Sam Warburton assesses the new Government's steps to start pricing road use through fuel taxes, congestion pricing. He hopes high-value safety projects will get priority

By Sam Warburton*

I’ve been encouraged by several signals from the new Government around transport. Ministers appear to have given transport much thought in opposition and are, in many ways, ahead of their agencies.

With luck, this will lead to a lift in the performance of transport agencies (which has been lacking recently).

A focus on higher-value projects

James Shaw was first. In an interview with Morning Report, the not-Minister-nor-Associate-Minister-of-Transport said:

We’ve always said, and this shouldn’t come as a surprise to anyone, that we should treat all transport funding dollar-for-dollar, on an even playing field. And you apply the same benefit-cost ratio [threshold] to all projects. And if you did that, you would see a substantial reorganisation of the funding…

While benefit-cost ratios (the benefit generated per dollar spent) have always been one criteria projects are assessed by, they have been the least-important criteria since 2008. The most important criterion has been how well projects align with Government direction.

I previously wrote that ‘we must be concerned when so much of our expenditure is hand-picked by Ministers with an eye to cutting the sod or turning the ribbon while other, much higher-value, projects remain unfunded’.

My preliminary calculations suggest the focus on Government, rather than community, priorities have cost society hundreds of millions of dollars over the past three years in forgone benefits. (This will be elaborated on in a future piece.)

Shaw appears to reject past approaches and shifting towards pursuing more projects that communities and businesses want, rather than politicians.

Higher-value projects including safety improvements

Julie Anne Genter was second. In a story on Stuff, the Associate Minister of Transport said:

Transport safety needs to be a higher priority for the Government…The Minister [Transport Minister Phil Twyford] and I will be working closely on options to improve safety. It will be a high priority for me as Associate Minister of Transport.

This appears to be part of the ‘substantial reorganisation’ Shaw talked about. As I noted two weeks ago, Ministry of Transport analysis showed that:

Many unfunded road safety improvement projects exist. In general, these projects have higher benefit-cost ratios than other projects. This meant that more investment in road safety improvements, funded by deferring other projects, would increase the overall economic and social return of transport investment.

Overall, it seems like a renewed focus on the highest-value projects will drive a greater focus on safety improvements, rather than a knee-jerk reaction to safety concerns driving policy.

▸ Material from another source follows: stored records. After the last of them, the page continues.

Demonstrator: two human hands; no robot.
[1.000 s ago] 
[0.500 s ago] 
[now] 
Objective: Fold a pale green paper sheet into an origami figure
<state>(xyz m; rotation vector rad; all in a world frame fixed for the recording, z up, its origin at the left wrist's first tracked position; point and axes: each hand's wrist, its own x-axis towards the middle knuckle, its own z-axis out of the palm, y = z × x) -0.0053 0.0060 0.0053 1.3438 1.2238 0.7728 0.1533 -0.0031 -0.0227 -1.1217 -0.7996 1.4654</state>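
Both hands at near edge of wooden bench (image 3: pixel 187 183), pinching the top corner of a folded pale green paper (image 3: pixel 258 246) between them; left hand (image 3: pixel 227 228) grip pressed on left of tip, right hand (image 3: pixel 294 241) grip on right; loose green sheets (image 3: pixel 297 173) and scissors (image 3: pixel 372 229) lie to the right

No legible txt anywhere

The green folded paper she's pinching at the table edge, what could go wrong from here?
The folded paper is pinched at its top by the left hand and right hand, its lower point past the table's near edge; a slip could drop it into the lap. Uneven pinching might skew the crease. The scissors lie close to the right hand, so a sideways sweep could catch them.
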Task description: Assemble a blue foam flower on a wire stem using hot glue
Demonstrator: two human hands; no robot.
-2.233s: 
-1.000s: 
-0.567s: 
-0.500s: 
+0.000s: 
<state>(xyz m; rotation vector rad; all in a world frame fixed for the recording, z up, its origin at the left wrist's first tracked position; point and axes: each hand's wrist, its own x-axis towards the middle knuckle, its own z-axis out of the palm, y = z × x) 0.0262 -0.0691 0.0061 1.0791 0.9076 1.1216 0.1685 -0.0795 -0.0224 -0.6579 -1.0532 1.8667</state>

An interest in better understanding what communities truly want

Phil Twyford was third. In an interview on The Nation, the Minister of Transport said:

Our view is that the regional fuel tax is a short to medium-term interim measure. Some kind of road pricing or network charging will come in in the medium to long term…

The most important thing about road pricing is that it allows you to do demand management and smooth out some of the peaks, the congestion peaks in the system, allowing you to get much better value out of the transport system.

Again, there’s the talk about getting better value. Not just building more.

And Twyford touches on a vital point.

Value can never be truly demonstrated by just a benefit-cost ratio. Economists and advisors can do business cases and cost-benefit analyses and come up with a best estimate of the benefits and costs of a project, but the true value of a project is determined by whether those who benefit from it are prepared to pay for it.

This was the case of Clifford Bay – a proposal to move the ferry terminal from Picton and save 75 minutes on road trips between Auckland and Christchurch. A cost-benefit analysis put Clifford Bay’s benefit-cost ratio at 1.3 (benefits 30% higher than costs). However, when asked to contribute to the costs, industry baulked – considering the project not worthwhile – and the project collapsed.

Regional fuel taxes and, in future, road pricing help us understand whether transport investments are truly worth it.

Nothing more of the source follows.